Он собирался обследовать фарфор и у других присутствующих, чем навлек на себя гнев дам Корме лон: защитив свои владения салфетками, они вопросили кузена Филарета, знаком ли он хоть немного с обычаями света.
Добрый малый не почуял подвоха и простодушно ответил, вполне-де знаком, коль скоро с самого дня своего рождения живет на этом свете и, кстати, вполне им доволен.
Нэнси, не такая уж злая в глубине души, видимо, одобряла зарождающиеся взаимоотношения, а меня тревожило поведение Эуриалии.
Держалась она за столом прямо и чопорно, ела мало и с откровенным неудовольствием. Ни искорки в затуманенных глазах, незрячих, даже когда они останавливались на мне.

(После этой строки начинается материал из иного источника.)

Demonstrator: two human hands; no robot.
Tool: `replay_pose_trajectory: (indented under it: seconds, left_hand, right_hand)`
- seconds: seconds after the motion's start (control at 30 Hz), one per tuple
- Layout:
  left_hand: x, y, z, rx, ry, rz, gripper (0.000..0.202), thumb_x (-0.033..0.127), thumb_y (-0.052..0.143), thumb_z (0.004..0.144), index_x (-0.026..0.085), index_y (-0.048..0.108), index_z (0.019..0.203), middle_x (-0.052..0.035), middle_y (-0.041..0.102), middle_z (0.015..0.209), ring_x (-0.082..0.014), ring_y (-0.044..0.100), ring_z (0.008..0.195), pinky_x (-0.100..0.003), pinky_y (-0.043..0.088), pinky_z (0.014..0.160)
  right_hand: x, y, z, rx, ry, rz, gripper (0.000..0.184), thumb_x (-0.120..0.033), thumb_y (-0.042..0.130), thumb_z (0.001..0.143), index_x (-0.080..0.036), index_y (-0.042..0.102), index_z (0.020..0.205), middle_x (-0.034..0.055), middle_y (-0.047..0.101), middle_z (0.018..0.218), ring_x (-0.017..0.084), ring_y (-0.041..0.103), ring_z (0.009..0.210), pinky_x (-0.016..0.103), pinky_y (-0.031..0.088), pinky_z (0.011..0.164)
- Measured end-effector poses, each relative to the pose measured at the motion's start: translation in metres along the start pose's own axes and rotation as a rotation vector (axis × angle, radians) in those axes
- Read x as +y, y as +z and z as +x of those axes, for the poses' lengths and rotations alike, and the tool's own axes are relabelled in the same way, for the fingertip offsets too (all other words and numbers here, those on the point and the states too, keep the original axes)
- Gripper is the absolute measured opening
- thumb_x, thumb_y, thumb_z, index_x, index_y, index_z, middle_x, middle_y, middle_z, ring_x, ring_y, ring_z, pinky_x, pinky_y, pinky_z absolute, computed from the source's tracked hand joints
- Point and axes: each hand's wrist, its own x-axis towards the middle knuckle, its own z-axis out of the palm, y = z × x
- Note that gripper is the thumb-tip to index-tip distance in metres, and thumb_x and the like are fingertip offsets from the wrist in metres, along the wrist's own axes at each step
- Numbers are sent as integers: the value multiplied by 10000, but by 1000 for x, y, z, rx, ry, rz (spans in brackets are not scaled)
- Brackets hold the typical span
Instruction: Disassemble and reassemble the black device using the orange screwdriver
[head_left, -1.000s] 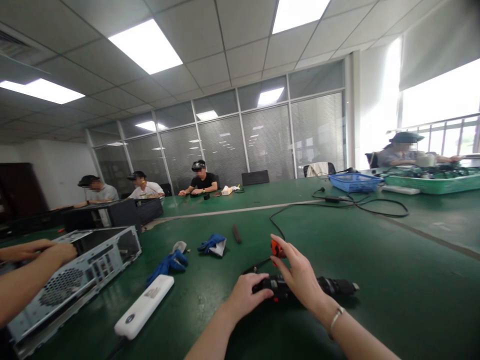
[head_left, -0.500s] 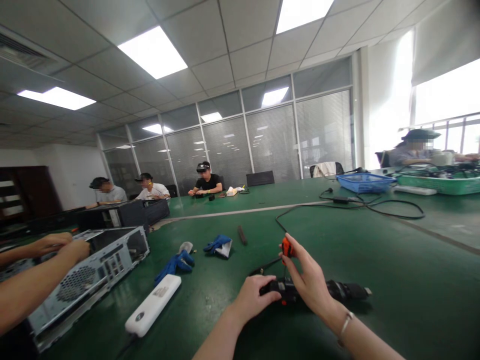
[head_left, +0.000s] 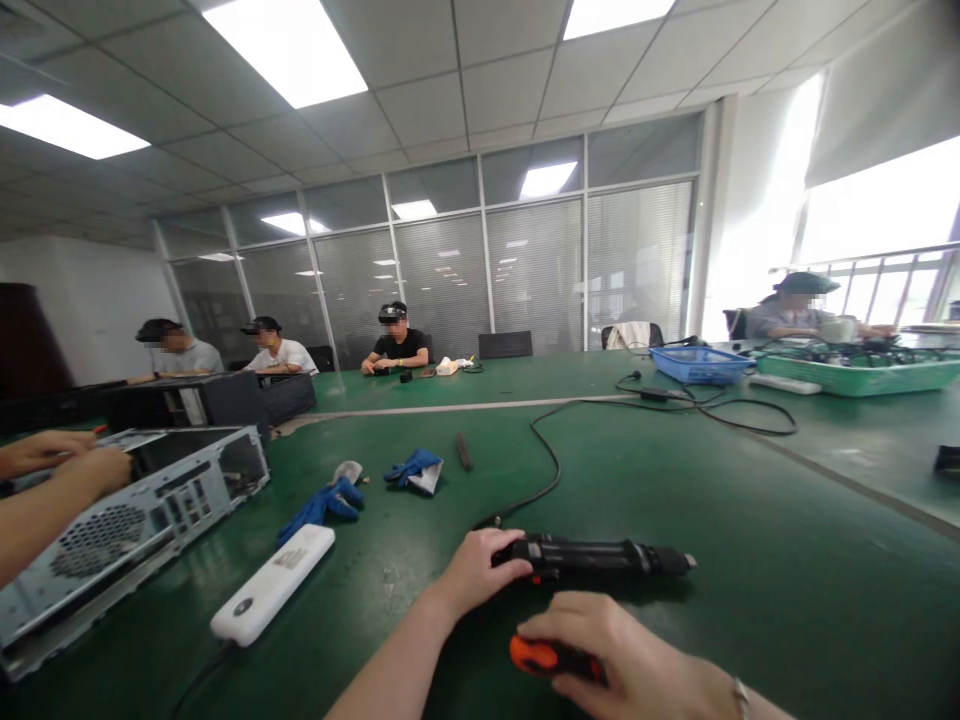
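My left hand is wrapped round the rear end of a black electric screwdriver, which lies across the green table with its tip pointing right. From that rear end a black cord runs off towards the back. Nearer to me, my right hand is closed on a screwdriver with an orange and black handle. Its handle end points left, and my palm and fingers hide the rest. The two tools are apart, the handheld one in front of the electric one.
To the left lie a white power strip, blue work gloves and a dark bar. A co-worker's hands reach into an open computer case. Blue and green baskets stand at the back right.
My right hand has moved from above the electric screwdriver down towards me, carrying the orange-handled screwdriver, now turned sideways. My left hand stays on the electric screwdriver. The view has shifted slightly.
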Motion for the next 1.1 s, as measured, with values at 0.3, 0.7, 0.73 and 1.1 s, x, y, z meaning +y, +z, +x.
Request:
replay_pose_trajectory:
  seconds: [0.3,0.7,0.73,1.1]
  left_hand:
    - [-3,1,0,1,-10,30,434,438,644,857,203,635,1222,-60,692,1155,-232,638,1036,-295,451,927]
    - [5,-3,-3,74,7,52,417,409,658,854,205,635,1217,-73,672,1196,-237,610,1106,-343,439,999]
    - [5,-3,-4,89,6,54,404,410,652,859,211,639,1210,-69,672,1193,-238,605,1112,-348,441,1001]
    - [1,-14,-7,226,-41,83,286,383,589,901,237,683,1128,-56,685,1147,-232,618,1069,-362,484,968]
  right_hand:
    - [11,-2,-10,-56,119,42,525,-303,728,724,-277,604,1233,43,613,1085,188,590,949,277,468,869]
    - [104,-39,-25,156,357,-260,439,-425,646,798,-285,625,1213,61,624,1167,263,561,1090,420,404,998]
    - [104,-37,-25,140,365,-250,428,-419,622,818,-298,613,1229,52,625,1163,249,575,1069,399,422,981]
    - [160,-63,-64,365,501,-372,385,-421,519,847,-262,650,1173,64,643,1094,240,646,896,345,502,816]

Скверное блеклое платьице к тому же было ей мало и безжалостно стесняло, искажало очертания тела; казалось, свободно жили в ней только волосы – пышная грива, отбрасывающая красные отсветы при малейшем движении головы.
Когда со стола было убрано, дядя Шарль предложил во что-нибудь сыграть.
К моему изумлению, дамы Кормелон согласились на партию в вист с дядюшкой в качестве четвертого партнера.
Доктор Самбюк осчастливил кузена Филарета согласием на игру в шашки.
Тетя Сильвия умостилась в кресле и заснула. Нэнси внезапно исчезла, к явному разочарованию дяди Диделоо. Я не упел заметить, как рядом со мной вдруг очутилась Эуриалия. Необычное, почти болезненное ощущение пронизало меня, когда Эуриалия коснулась моей шеи холодными и твердыми, словно каменными пальцами. Рука ее медлила – долго, так долго, что все мое существо словно погрузилось в вечное оцепенение.
Чистый хрустальный звон настенных часов возвестил одиннадцать.
Дамы Кормелон, довольные, клохтали – дядюшка Диделоо проиграл четыре су.
– А вы играете гораздо лучше, чем я ожидал, Филарет, – с некоторым сожалением отметил доктор Самбюк.
– Я регулярно сражался в шашки в «Маленьком Маркизе», – оправдывался таксидермист, – только один Пикенбот, сапожник, частенько меня обставлял.
– Надо будет научить вас в шахматы, – объявил Самбюк.
Тетя Сильвия, просыпаясь, зевнула, и во рту у нее блеснуло золотом.
– Жан-Жак… – прошептала Эуриалия.
– Что? – тихо промолвил я, с трудом шевеля губами, потому что рука ее все еще касалась моей шеи и странное онемение не проходило.
– Слушай меня, а сам молчи.
– Хорошо, Эуриалия.
– Когда все остальные умрут, ты женишься на мне…
Мне хотелось повернуться, чтобы увидеть ее, но рука на моей шее стала еще тяжелей и холодней, и я не мог пошевельнуться. Однако прямо передо мной стояло трюмо.
Два неподвижных зеленых огня светились, словно огромные лунные камни сквозь толщу сумрачных вод.